Task brief:
Repeat the data below with no changes.

Dataset section:
▬▬▬▬▬▬▬▬▬▬
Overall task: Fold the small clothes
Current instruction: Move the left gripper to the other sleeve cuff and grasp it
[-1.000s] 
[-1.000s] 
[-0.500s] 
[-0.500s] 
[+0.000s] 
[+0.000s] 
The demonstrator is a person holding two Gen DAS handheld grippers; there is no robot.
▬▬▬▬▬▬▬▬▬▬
Answer box:
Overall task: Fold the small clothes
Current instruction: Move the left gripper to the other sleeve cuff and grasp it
[-1.000s] 
[-1.000s] 
[-0.500s] 
[-0.500s] 
[+0.000s] 
[+0.000s] 
The demonstrator is a person holding two Gen DAS handheld grippers; there is no robot.

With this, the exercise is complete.